First the good things. There are lines here that will make you laugh. Of the hung parliament? "Hanging's too good for them." Of handing over economic sovereignty to Brussels? "What if I need to inflate to get re-elected?!" In breaking away from Paul Eddington, David Haig's Jim Hacker is the standout of the main trio.
> 'Yes Minister', 'Yes, Prime Minister': Tube Talk Gold
Even a terrible moment when Hacker starts spewing about our European cousins in a quite unrealistic way (Krauts, Wops, Dagos, Frogs), is brilliantly undercut by Chris Larkin's Bernard Woolley urging him to stop using those "vintage pejorative epithets". But that's about it.
The specificity of the new show hits you in the face straight away. Jim Hacker heads up a coalition government struggling with the Euro crisis. While South Park at its most satirical excelled at ripping apart the last fortnight and The Thick of It seemed to parody the future, classic Yes, Minister's strength was its timelessness. This reboot feels like its struggling to keep up.
This isn't a case of us refusing to accept the revived show because of the existence of its predecessor, but Antony Jay and Jonathan Lynn forcing us to keep thinking of it, over and over again. They've recycled not only the characters and their mannerisms but also snippets of dialogues and - on occasion - the odd gag.
One of the most telling moments occurs when Sir Humph lectures the PM on the hierarchy and structure of the EU. He does the talking-steadily-and-seemingly-in-circles-thing. He takes his breaths at the right time. He gets whoops of laughter from the studio audience. But the content doesn't actually warrant him doing the "bit".
Compared to the classic "secretaries" speech from the first ever episode it's just embarrassing. It's just talking for a long time about something dull. It simply doesn't work.
There are other little nods to the original show. A Paxo-esque interview which again, doesn't compare to the Ludo Kennedy moments from way back when.

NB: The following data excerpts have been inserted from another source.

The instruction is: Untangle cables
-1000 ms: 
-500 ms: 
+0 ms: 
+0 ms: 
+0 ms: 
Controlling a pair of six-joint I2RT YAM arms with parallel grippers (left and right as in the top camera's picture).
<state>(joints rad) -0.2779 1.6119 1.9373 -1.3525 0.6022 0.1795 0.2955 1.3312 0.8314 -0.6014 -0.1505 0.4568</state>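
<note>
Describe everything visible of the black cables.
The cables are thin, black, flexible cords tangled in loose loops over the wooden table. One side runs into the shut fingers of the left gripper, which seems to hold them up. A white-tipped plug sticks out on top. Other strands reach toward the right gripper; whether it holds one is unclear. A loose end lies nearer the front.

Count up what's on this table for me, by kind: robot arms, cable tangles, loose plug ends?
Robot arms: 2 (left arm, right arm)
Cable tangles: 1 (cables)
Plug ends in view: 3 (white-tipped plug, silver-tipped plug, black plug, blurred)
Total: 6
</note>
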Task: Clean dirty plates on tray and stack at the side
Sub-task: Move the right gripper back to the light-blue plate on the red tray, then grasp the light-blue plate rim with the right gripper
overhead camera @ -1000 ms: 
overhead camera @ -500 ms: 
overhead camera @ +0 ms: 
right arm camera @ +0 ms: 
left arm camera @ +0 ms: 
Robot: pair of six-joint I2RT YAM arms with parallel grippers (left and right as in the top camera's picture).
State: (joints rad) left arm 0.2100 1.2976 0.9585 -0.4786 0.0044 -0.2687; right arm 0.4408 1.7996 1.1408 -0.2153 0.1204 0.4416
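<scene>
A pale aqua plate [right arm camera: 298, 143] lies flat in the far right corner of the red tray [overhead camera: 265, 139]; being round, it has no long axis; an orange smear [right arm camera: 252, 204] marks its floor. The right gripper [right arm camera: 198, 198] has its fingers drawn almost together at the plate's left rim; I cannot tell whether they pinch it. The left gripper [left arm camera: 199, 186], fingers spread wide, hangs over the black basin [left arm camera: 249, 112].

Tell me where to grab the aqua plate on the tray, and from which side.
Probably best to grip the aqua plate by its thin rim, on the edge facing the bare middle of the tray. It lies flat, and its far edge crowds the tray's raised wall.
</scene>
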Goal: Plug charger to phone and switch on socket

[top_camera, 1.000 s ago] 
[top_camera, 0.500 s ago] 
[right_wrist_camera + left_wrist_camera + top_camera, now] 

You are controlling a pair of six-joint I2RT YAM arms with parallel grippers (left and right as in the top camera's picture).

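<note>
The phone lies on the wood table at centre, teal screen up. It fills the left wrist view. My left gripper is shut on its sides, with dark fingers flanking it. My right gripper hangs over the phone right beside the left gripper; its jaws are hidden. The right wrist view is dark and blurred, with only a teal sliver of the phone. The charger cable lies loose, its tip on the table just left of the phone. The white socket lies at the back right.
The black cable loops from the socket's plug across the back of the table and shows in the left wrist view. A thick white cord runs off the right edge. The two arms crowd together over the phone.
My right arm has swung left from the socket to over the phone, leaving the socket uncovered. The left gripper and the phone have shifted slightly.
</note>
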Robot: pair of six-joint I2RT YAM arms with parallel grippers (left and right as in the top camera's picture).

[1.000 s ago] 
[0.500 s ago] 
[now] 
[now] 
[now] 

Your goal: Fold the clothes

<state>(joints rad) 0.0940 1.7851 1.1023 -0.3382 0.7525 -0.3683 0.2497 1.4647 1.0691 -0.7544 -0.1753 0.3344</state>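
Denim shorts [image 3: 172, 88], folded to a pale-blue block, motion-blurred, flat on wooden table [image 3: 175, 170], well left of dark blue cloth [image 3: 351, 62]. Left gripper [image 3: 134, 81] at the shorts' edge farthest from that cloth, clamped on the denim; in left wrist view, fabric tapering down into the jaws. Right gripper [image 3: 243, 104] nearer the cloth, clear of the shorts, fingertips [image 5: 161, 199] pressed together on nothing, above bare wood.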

References to "frank exchanges of views". Bernard doing his Latin bit, to Hacker's confusion.
Sometimes it feels like an attempt to draw knowing laughter, but Hacker almost immediately finding an important document in a DVLA file in a fifth red box is just a less funny, cut-to-the-end version of the same joke we've seen before.
One mistake was giving Hacker the top job straight away. Hacker Mk I could be bought as the PM after we grew to accept him via Eddington's stumbling successes. A Yes Minister reboot would have let the trio start smaller, rather than forcing them immediately into the Big Picture. Better still would have been to start from scratch - Yes, Minister with new characters.
A stage play is another universe where we can accept a new Sir Humphrey, Bernard and Jim Hacker. TV is less forgiving. In using the classic characters and forcing Henry Goodman to imitate Nigel Hawthorne and have Larkin "do" Derek Fowlds, its creators have sadly strangled the revival at birth.